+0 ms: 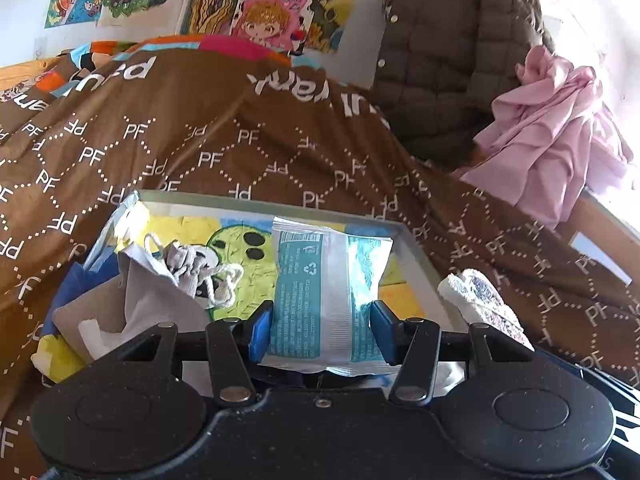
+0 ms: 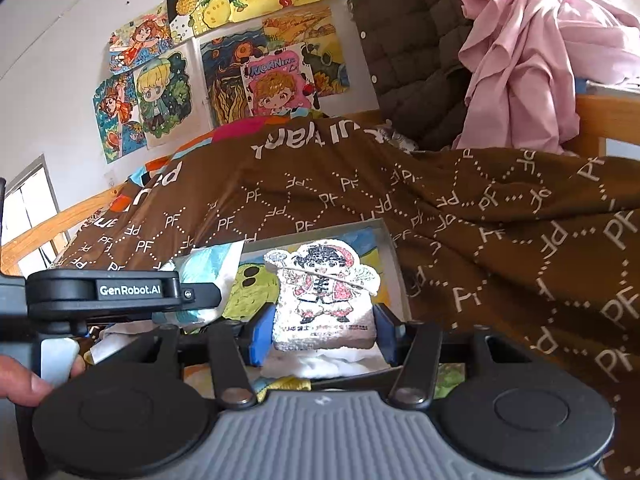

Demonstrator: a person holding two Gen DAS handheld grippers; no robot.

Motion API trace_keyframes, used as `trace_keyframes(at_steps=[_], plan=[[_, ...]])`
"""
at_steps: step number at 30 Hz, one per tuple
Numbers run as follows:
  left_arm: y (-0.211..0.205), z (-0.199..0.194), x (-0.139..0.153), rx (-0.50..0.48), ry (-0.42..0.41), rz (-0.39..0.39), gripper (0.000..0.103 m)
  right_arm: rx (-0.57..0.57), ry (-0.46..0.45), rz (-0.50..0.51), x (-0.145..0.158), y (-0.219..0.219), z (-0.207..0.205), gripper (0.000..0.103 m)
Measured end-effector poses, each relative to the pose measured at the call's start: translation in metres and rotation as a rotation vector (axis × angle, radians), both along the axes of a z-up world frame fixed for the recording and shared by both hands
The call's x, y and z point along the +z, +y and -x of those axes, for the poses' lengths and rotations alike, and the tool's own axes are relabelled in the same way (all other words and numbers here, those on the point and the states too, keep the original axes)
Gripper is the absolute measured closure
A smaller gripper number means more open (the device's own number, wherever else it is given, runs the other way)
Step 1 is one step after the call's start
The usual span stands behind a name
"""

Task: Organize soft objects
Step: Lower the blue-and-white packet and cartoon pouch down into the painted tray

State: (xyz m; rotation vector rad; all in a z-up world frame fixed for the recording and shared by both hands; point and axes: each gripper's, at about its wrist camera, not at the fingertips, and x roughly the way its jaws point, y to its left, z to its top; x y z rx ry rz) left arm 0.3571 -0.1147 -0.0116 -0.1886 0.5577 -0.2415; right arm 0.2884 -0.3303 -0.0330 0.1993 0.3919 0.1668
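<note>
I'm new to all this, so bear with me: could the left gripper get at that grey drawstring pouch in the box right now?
Probably not yet. The left gripper is shut on a teal-and-white plastic packet; the grey drawstring pouch lies uncovered just left of it, so the jaws must let go first.

1. Daylight fills both views, bright and slightly cool; colours on the wall drawings [image 2: 224, 64] read clearly.
2. In the left wrist view the upper right corner is blown out to white, washing over the pink cloth [image 1: 556, 128].
3. In the right wrist view a window [image 2: 24, 208] at the left edge is overexposed.
4. The brown blanket [image 1: 248, 132] shows soft fold shadows, none hard.
5. Fisheye bending curves straight lines near the rims, and the corners darken.
6. Focus is fairly sharp at centre and softer toward the edges.
</note>
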Motion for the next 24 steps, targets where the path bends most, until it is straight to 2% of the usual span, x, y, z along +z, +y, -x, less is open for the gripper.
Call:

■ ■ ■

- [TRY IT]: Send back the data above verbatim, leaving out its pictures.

- [TASK OUTPUT]:
+0 ms: 
+0 ms: 

Demonstrator: a person holding two Gen DAS handheld grippers; no robot.

Motion API trace_keyframes, used as `trace_keyframes(at_steps=[_], plan=[[_, ...]])`
"""
at_steps: step number at 30 Hz, one per tuple
Numbers run as follows:
  left_arm: y (-0.211..0.205), z (-0.199..0.194), x (-0.139..0.153), rx (-0.50..0.48), ry (-0.42..0.41), rz (-0.39..0.39), gripper (0.000..0.103 m)
  right_arm: rx (-0.57..0.57), ry (-0.46..0.45), rz (-0.50..0.51), x (-0.145..0.158), y (-0.219..0.219), z (-0.207..0.205), gripper (0.000..0.103 m)
Measured end-effector poses, each relative to the pose measured at the call's start: translation in metres and rotation as a rotation vector (axis × angle, radians), both along the axes of a z-up world frame fixed for the recording and shared by both hands
The call's x, y and z point along the +z, +y and -x of those axes, for the poses' lengths and rotations alike, and the tool's own axes are relabelled in the same way (all other words and numbers here, those on the point and the states too, keep the original axes)
Gripper is the absolute measured closure
A smaller gripper number means more open (the device's own number, wherever else it is given, runs the other way)
Step 1 is one step after the call's start
The usual span stands behind a name
"""

Task: Organize soft objects
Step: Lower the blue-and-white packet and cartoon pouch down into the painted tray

State: (xyz m; rotation vector rad; all in a z-up world frame fixed for the recording and shared by both hands; point and axes: each gripper's, at about its wrist camera, not at the fingertips, and x roughly the way its jaws point, y to its left, z to its top; x y z rx ry rz) left arm 0.3571 -0.1147 -0.0116 -0.1886 0.5577 -0.2415; right arm 0.2884 -0.3303 -0.0330 0.1993 0.3919 0.1668
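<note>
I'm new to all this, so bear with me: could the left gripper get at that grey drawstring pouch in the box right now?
Probably not yet. The left gripper is shut on a teal-and-white plastic packet; the grey drawstring pouch lies uncovered just left of it, so the jaws must let go first.

1. Daylight fills both views, bright and slightly cool; colours on the wall drawings [image 2: 224, 64] read clearly.
2. In the left wrist view the upper right corner is blown out to white, washing over the pink cloth [image 1: 556, 128].
3. In the right wrist view a window [image 2: 24, 208] at the left edge is overexposed.
4. The brown blanket [image 1: 248, 132] shows soft fold shadows, none hard.
5. Fisheye bending curves straight lines near the rims, and the corners darken.
6. Focus is fairly sharp at centre and softer toward the edges.
</note>
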Motion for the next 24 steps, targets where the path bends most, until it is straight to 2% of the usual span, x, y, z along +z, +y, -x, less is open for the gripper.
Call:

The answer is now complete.